• _WHAT IS BEING ASKED_: Please repeat the data in full, character for character.

• _THE DATA_:

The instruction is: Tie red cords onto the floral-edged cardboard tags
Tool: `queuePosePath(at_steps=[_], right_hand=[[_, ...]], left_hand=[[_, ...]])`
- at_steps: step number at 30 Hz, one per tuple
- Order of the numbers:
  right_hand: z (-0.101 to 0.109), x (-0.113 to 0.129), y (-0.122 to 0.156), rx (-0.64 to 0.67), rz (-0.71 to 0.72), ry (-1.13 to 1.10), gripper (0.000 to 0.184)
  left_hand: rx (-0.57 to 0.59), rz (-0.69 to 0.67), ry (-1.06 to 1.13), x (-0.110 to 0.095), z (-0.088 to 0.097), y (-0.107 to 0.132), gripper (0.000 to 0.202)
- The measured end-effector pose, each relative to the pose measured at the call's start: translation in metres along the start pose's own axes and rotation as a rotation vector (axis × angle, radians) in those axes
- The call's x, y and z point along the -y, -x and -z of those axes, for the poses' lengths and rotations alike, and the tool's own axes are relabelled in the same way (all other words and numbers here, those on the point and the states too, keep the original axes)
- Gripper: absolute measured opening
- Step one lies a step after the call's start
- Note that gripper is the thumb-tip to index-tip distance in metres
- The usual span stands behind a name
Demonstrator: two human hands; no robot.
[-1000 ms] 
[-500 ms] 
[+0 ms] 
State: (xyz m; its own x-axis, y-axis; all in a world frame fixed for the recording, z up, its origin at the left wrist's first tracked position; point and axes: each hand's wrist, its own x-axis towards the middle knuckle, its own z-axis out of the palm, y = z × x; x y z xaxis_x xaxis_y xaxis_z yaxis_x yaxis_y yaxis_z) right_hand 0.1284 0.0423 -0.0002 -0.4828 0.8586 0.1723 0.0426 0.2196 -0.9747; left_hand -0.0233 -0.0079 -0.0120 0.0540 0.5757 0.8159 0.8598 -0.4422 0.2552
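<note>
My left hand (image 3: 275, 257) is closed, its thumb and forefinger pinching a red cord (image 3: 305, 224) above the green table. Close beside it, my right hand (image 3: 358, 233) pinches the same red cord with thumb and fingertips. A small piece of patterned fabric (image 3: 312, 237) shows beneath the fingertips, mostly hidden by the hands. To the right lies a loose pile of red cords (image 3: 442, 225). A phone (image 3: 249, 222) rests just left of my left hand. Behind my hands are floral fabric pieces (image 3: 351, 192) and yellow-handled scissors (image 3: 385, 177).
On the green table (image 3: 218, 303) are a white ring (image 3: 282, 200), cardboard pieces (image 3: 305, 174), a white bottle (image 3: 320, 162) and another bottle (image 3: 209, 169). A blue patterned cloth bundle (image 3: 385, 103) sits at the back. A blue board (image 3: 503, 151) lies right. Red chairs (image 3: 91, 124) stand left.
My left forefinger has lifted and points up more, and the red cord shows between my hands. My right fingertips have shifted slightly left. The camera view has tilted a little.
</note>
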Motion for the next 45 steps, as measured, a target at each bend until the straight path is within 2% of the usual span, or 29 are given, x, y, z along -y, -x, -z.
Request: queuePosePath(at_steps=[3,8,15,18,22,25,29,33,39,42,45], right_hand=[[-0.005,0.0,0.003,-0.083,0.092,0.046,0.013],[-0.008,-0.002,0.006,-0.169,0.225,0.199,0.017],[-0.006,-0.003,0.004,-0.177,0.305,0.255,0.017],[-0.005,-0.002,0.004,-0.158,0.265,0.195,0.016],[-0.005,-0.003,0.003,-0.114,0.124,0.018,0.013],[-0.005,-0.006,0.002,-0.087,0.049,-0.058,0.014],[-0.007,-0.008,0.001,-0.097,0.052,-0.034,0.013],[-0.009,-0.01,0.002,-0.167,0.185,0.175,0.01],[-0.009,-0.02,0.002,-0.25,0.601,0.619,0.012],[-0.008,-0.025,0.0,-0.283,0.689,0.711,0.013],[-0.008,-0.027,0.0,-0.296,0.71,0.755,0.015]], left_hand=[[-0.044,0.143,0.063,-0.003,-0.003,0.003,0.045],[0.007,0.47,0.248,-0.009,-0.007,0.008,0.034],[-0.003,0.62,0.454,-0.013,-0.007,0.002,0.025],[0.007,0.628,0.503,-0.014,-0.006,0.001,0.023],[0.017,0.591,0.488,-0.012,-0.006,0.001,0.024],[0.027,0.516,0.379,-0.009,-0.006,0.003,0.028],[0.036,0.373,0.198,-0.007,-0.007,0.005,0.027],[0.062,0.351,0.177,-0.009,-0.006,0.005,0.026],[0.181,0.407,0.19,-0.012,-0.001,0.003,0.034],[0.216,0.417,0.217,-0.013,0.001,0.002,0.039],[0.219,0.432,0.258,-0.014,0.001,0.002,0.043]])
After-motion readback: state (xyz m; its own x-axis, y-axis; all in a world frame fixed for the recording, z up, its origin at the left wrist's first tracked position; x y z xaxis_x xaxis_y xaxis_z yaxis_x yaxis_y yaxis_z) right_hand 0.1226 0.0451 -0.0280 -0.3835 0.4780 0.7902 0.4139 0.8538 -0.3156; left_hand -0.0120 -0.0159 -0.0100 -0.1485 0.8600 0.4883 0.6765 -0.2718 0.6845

• _EXPECTED ANSWER_:
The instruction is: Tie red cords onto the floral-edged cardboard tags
Tool: `queuePosePath(at_steps=[_], right_hand=[[_, ...]], left_hand=[[_, ...]])`
- at_steps: step number at 30 Hz, one per tuple
- Order of the numbers:
  right_hand: z (-0.101 to 0.109), x (-0.113 to 0.129), y (-0.122 to 0.156), rx (-0.64 to 0.67), rz (-0.71 to 0.72), ry (-1.13 to 1.10), gripper (0.000 to 0.184)
  left_hand: rx (-0.57 to 0.59), rz (-0.69 to 0.67), ry (-1.06 to 1.13), x (-0.110 to 0.095), z (-0.088 to 0.097), y (-0.107 to 0.132), gripper (0.000 to 0.202)
- The measured end-effector pose, each relative to the pose measured at the call's start: translation in metres along the start pose's own axes and rotation as a rotation vector (axis × angle, radians) in those axes
- The call's x, y and z point along the -y, -x and -z of those axes, for the poses' lengths and rotations alike, and the tool's own axes are relabelled in the same way (all other words and numbers here, those on the point and the states too, keep the original axes)
- Gripper: absolute measured opening
- Step one lies a step after the call's start
- Note that gripper is the thumb-tip to index-tip distance in metres
- The usual span stands behind a name
Demonstrator: two human hands; no robot.
[-1000 ms] 
[-500 ms] 
[+0 ms] 
State: (xyz m; its own x-axis, y-axis; all in a world frame fixed for the recording, z up, its origin at the left wrist's first tracked position; point and axes: each hand's wrist, its own x-axis towards the middle knuckle, its own z-axis out of the palm, y = z × x; x y z xaxis_x xaxis_y xaxis_z yaxis_x yaxis_y yaxis_z) right_hand 0.1284 0.0423 -0.0002 -0.4828 0.8586 0.1723 0.0426 0.2196 -0.9747; left_hand -0.0233 -0.0079 -0.0120 0.0540 0.5757 0.8159 0.8598 -0.4422 0.2552
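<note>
My left hand (image 3: 275, 257) is closed, its thumb and forefinger pinching a red cord (image 3: 305, 224) above the green table. Close beside it, my right hand (image 3: 358, 233) pinches the same red cord with thumb and fingertips. A small piece of patterned fabric (image 3: 312, 237) shows beneath the fingertips, mostly hidden by the hands. To the right lies a loose pile of red cords (image 3: 442, 225). A phone (image 3: 249, 222) rests just left of my left hand. Behind my hands are floral fabric pieces (image 3: 351, 192) and yellow-handled scissors (image 3: 385, 177).
On the green table (image 3: 218, 303) are a white ring (image 3: 282, 200), cardboard pieces (image 3: 305, 174), a white bottle (image 3: 320, 162) and another bottle (image 3: 209, 169). A blue patterned cloth bundle (image 3: 385, 103) sits at the back. A blue board (image 3: 503, 151) lies right. Red chairs (image 3: 91, 124) stand left.
My left forefinger has lifted and points up more, and the red cord shows between my hands. My right fingertips have shifted slightly left. The camera view has tilted a little.
</note>
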Motion for the next 45 steps, as measured, a target at each bend until the straight path is within 2% of the usual span, or 29 are given, x, y, z along -y, -x, -z.
Request: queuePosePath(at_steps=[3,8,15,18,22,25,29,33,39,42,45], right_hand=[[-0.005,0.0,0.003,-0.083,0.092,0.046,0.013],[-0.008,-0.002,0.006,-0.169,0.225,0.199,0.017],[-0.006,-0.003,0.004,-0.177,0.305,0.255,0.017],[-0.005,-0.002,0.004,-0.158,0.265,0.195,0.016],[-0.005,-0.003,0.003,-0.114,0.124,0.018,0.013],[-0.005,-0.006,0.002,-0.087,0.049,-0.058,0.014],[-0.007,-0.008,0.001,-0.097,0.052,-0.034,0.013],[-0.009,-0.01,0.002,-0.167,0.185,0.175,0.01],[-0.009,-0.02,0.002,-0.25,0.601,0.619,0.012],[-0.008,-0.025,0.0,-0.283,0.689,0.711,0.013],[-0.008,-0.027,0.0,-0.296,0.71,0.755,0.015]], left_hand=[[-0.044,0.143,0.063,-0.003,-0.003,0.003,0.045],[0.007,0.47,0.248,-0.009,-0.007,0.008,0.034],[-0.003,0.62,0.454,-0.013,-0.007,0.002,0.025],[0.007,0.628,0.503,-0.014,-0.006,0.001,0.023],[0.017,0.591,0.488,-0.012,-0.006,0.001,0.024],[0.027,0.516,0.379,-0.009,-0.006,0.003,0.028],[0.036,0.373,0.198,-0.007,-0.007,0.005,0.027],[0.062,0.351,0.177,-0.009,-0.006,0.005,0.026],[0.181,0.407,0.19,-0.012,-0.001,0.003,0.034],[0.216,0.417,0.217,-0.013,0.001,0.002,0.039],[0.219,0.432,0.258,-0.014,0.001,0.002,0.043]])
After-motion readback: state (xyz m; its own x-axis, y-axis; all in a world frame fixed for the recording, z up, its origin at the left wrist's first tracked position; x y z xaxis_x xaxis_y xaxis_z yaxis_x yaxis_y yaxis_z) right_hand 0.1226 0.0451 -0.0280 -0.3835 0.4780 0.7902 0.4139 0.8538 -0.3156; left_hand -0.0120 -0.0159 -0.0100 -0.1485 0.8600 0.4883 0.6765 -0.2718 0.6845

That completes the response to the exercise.